--- Stored data Enclosed Below ---

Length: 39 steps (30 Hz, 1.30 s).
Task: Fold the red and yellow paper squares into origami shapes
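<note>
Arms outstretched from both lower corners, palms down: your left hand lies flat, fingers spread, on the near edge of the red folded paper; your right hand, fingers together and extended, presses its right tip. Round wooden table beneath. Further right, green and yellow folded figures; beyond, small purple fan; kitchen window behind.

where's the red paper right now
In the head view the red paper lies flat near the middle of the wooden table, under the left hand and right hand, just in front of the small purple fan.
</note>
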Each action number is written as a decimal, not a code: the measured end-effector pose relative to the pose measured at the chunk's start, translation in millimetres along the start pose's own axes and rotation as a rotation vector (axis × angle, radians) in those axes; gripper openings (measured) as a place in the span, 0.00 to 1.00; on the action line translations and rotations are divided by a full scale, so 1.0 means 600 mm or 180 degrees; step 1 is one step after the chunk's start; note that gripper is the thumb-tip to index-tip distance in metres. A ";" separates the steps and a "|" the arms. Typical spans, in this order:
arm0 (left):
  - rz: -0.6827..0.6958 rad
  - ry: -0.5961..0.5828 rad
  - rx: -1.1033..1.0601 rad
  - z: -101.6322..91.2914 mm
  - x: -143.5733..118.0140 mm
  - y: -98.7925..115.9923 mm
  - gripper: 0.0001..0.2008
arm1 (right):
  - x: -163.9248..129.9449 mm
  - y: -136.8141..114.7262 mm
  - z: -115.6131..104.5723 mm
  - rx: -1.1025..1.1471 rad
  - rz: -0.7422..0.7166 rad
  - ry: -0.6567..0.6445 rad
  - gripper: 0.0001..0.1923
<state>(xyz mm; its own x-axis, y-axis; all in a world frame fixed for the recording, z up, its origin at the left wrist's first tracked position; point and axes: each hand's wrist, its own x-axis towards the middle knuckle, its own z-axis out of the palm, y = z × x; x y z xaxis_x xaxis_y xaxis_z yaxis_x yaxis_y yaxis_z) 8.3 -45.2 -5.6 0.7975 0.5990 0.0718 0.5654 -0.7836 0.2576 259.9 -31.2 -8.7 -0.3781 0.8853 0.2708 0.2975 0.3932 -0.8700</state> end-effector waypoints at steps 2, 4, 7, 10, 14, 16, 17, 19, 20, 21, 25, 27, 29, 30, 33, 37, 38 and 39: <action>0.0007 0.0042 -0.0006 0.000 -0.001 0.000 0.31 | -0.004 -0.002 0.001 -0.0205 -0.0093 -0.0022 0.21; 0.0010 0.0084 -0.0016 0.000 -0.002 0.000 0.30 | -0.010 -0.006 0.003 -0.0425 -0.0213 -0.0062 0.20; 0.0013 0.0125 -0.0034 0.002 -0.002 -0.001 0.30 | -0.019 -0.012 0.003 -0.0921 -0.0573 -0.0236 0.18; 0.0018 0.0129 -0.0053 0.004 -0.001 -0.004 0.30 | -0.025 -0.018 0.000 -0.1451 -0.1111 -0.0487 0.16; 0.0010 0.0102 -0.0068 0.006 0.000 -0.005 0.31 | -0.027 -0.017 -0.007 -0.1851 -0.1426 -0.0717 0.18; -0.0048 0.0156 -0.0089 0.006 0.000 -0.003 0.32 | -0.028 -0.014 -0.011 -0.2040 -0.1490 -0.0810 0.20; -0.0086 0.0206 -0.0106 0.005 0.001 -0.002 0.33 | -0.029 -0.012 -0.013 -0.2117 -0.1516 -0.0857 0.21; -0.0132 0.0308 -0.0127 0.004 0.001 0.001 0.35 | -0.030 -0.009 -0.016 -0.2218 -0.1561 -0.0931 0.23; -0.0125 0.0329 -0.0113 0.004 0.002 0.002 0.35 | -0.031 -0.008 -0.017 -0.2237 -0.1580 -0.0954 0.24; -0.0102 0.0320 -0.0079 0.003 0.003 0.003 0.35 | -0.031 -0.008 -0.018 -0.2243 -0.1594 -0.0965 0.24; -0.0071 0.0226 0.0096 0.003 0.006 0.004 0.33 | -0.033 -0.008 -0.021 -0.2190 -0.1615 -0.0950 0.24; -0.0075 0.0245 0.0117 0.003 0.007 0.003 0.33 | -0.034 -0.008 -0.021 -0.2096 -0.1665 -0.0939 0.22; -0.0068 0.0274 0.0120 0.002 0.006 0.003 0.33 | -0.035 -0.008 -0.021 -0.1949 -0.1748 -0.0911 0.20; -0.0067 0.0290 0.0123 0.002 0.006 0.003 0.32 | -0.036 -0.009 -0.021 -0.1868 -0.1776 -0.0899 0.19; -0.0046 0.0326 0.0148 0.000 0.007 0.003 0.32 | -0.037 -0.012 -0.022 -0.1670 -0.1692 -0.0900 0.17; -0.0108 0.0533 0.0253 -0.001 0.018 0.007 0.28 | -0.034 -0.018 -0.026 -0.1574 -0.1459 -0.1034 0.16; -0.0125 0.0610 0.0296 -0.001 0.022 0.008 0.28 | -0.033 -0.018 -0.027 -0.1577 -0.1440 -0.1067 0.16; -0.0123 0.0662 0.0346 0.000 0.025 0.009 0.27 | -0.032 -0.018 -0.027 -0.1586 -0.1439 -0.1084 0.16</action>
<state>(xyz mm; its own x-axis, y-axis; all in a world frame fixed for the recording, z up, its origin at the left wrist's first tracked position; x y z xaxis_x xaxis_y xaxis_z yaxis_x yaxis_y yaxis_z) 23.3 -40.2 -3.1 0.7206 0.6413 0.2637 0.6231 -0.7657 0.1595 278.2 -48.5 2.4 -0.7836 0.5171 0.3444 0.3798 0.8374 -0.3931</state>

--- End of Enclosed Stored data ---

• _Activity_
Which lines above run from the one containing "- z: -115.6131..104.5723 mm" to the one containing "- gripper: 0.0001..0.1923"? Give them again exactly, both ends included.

• _Output of the exercise_
  - z: -115.6131..104.5723 mm
  - rx: -1.1025..1.1471 rad
  - rz: -0.7422..0.7166 rad
  - ry: -0.6567..0.6445 rad
  - gripper: 0.0001..0.1923

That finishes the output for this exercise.